He smirks, doesn’t even try to hide his contempt. The most normal-looking people often turn out to be thrill-killers and rapists and dope fiends. How many people assumed he was a mail delivery boy or some junkie passed out on the street or a forgiving moron who’d give his pretty partner an opportunity to cheat him before they learned the truth at the end of a knife?

Truth be told, he doubts the Hendrixes are hiding anything—but there’s no room to take chances. He would get his merchandise one way or another. He wasn’t going to allow anyone else to have the chance to screw him over.

“Well, we’re going to find out. If they know something, I have a feeling Mrs. Hendrix will be more than happy to share, once we lay out my little scenario for her.” He glances at the oversized garment bag hanging empty on the inside of the closet.

“And what’s your fabulous scenario, Shakespeare?”

“We’re going to wait for your friends first. I don’t like repeating myself.”

He walks to the window and closes the blinds. The first phase of the plan is incoming. He wishes he could use Geraldine. It would be so quick and make a ghastlier picture for Lisa’s long-lost lover boys, but it’s much too bloody.

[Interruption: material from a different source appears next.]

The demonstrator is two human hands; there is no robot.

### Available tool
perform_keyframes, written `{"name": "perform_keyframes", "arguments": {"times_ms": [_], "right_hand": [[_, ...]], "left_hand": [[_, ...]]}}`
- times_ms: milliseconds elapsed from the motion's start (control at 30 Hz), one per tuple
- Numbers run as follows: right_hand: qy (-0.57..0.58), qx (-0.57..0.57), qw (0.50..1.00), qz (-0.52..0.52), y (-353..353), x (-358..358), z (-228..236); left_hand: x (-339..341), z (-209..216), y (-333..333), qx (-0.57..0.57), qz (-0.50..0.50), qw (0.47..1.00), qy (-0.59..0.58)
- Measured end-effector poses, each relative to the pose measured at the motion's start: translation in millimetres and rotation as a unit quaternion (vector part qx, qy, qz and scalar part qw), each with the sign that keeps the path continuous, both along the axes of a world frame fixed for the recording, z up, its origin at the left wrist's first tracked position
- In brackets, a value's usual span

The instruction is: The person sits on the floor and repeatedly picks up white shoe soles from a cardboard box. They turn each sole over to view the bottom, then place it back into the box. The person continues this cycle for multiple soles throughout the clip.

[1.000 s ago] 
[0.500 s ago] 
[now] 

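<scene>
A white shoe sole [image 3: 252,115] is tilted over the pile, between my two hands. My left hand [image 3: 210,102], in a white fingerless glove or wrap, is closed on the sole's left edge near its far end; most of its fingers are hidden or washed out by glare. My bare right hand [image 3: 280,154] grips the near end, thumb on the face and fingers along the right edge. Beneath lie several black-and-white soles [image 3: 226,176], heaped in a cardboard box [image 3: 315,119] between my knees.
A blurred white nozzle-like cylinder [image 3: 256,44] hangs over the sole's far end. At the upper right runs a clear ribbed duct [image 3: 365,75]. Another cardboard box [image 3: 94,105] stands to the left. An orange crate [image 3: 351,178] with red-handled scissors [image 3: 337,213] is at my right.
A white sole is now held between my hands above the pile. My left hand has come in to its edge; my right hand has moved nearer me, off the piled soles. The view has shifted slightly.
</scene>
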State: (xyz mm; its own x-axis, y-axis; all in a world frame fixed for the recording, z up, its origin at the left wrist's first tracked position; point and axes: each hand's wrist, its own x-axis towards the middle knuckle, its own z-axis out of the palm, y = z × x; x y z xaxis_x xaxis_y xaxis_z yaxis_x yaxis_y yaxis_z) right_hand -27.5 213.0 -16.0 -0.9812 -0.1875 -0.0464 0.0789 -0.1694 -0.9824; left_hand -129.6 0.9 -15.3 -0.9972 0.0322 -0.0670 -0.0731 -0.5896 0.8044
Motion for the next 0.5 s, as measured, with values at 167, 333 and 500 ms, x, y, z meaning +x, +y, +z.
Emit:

This business was much easier with the lonely lady: being an established sob sister, it took little effort to make her death look like a messy suicide once he stripped her down and dumped her in the bathtub, red from her wrists streaming down the porcelain edges.

But nothing could ever be so simple with Lisa, could it?

“Why did you shut the blinds?” Lisa asks.

“Well, what we do in the bedroom is no one else’s business.”

Her gaze flickers to the doorway, then to the window. The charm of the Hendrix boudoir must be wearing thin. Or maybe like she doesn’t enjoy his society like she used to. Maybe he makes her sick—maybe he always has.

She makes him sick too though, so who cares?

Lisa wanders over to the closet to inspect Mrs. Hendrix’s fashion sense. Her nose wrinkles. “She doesn’t believe in colors that pop, does she?”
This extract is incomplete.